START TASK MATERIAL
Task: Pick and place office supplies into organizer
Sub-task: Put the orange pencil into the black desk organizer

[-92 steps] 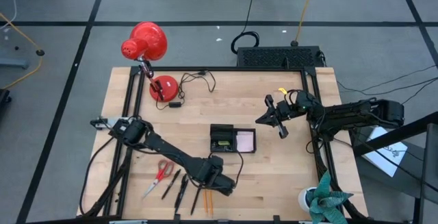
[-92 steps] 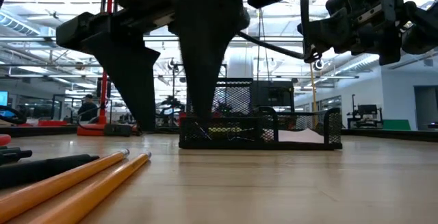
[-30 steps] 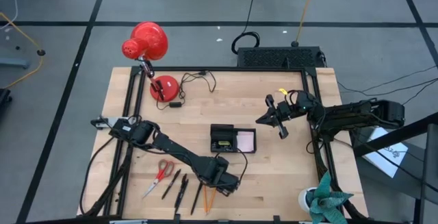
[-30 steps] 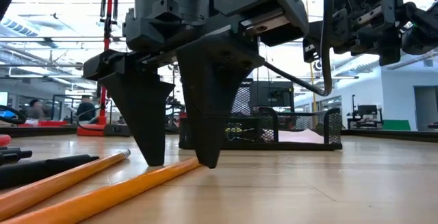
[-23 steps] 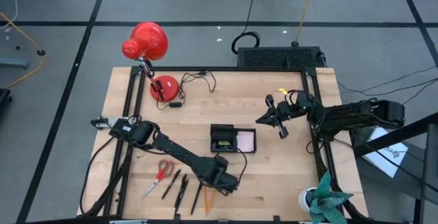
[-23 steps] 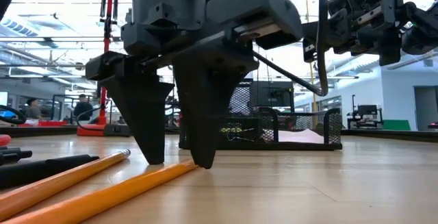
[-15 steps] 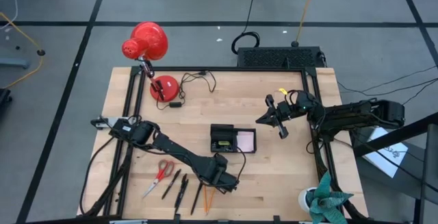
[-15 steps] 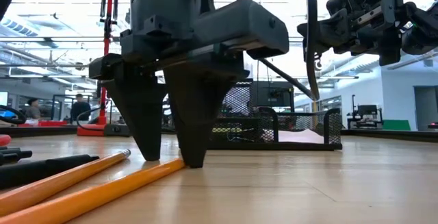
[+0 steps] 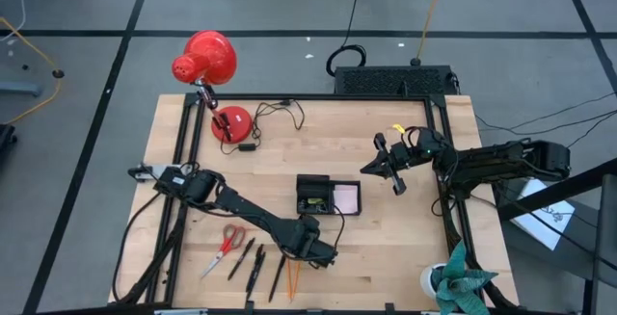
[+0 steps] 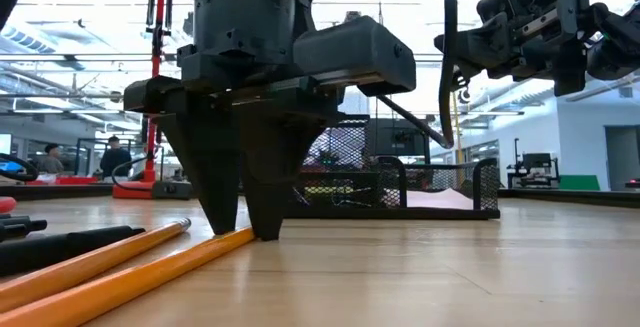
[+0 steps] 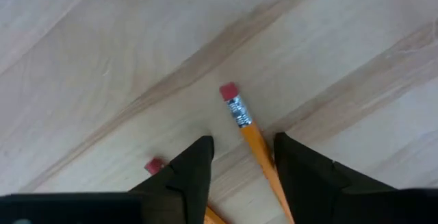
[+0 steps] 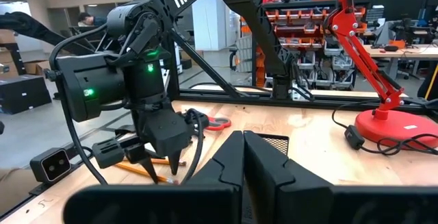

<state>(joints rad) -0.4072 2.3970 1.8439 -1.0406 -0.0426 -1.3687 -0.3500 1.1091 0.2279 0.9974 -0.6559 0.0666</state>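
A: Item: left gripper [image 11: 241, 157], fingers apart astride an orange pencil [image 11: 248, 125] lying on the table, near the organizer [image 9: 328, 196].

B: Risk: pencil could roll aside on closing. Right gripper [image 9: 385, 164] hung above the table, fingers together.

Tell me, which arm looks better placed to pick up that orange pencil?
The left. Its gripper is down at the table with open fingers either side of the pencil. The right gripper hangs high beyond the organizer, far from it.
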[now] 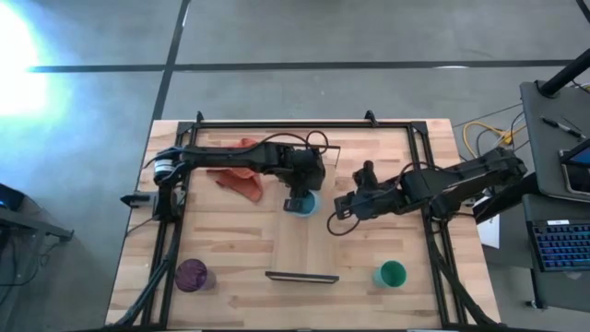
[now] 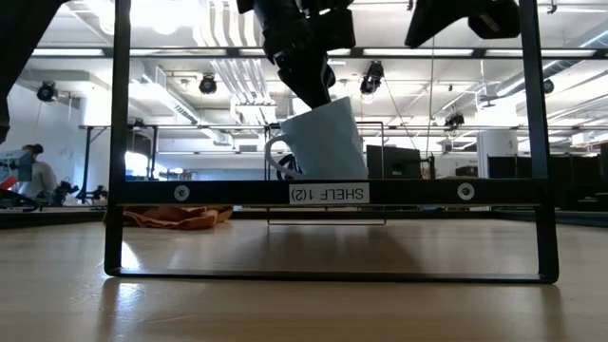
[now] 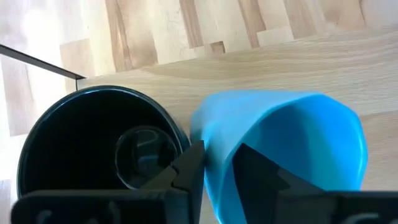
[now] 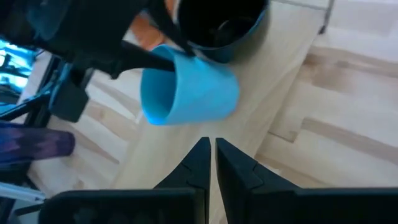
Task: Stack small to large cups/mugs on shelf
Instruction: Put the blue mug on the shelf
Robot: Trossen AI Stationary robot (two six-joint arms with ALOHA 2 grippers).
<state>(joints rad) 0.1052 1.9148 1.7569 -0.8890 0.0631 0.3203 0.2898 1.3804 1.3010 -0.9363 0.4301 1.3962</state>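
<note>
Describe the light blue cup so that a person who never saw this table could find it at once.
Find the shelf, the long pale board down the table's middle. Near its far end the left gripper has its jaws over the rim of the light blue cup, beside the black cup. Only it is blue, tilted and has a handle.

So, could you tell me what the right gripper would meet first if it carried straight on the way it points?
Most likely the light blue cup, tilted on the shelf straight ahead of the shut right gripper, with the left gripper at its rim. Depth is hard to judge.
</note>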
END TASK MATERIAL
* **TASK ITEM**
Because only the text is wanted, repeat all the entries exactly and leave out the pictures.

* **SOLUTION FOR THIS EXERCISE**
Task: Pick and place office supplies into organizer
Sub-task: Put the orange pencil into the black desk organizer

[-92 steps] 
[-92 steps] 
[-30 steps] 
[-30 steps] 
[-23 steps] 
[-23 steps] 
[-15 steps] 
[-15 steps] 
[+0 steps] 
[+0 steps] 
[+0 steps] 
[+0 steps] 

<state>(joints rad) -0.4072 2.3970 1.8439 -1.0406 -0.0426 -1.3687 -0.3500 1.1091 0.2279 0.9974 -0.6559 0.0666</state>
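A: Item: left gripper [image 11: 241, 157], fingers apart astride an orange pencil [image 11: 248, 125] lying on the table, near the organizer [image 9: 328, 196].

B: Risk: pencil could roll aside on closing. Right gripper [image 9: 385, 164] hung above the table, fingers together.

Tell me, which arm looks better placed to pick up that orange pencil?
The left. Its gripper is down at the table with open fingers either side of the pencil. The right gripper hangs high beyond the organizer, far from it.
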[now] 
[now] 
[now] 
[now] 
Task: Stack small to large cups/mugs on shelf
Instruction: Put the blue mug on the shelf
Robot: Trossen AI Stationary robot (two six-joint arms with ALOHA 2 grippers).
<state>(joints rad) 0.1052 1.9148 1.7569 -0.8890 0.0631 0.3203 0.2898 1.3804 1.3010 -0.9363 0.4301 1.3962</state>
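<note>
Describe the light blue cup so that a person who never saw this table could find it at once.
Find the shelf, the long pale board down the table's middle. Near its far end the left gripper has its jaws over the rim of the light blue cup, beside the black cup. Only it is blue, tilted and has a handle.

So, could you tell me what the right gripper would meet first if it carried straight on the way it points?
Most likely the light blue cup, tilted on the shelf straight ahead of the shut right gripper, with the left gripper at its rim. Depth is hard to judge.
</note>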

There is no more to this answer.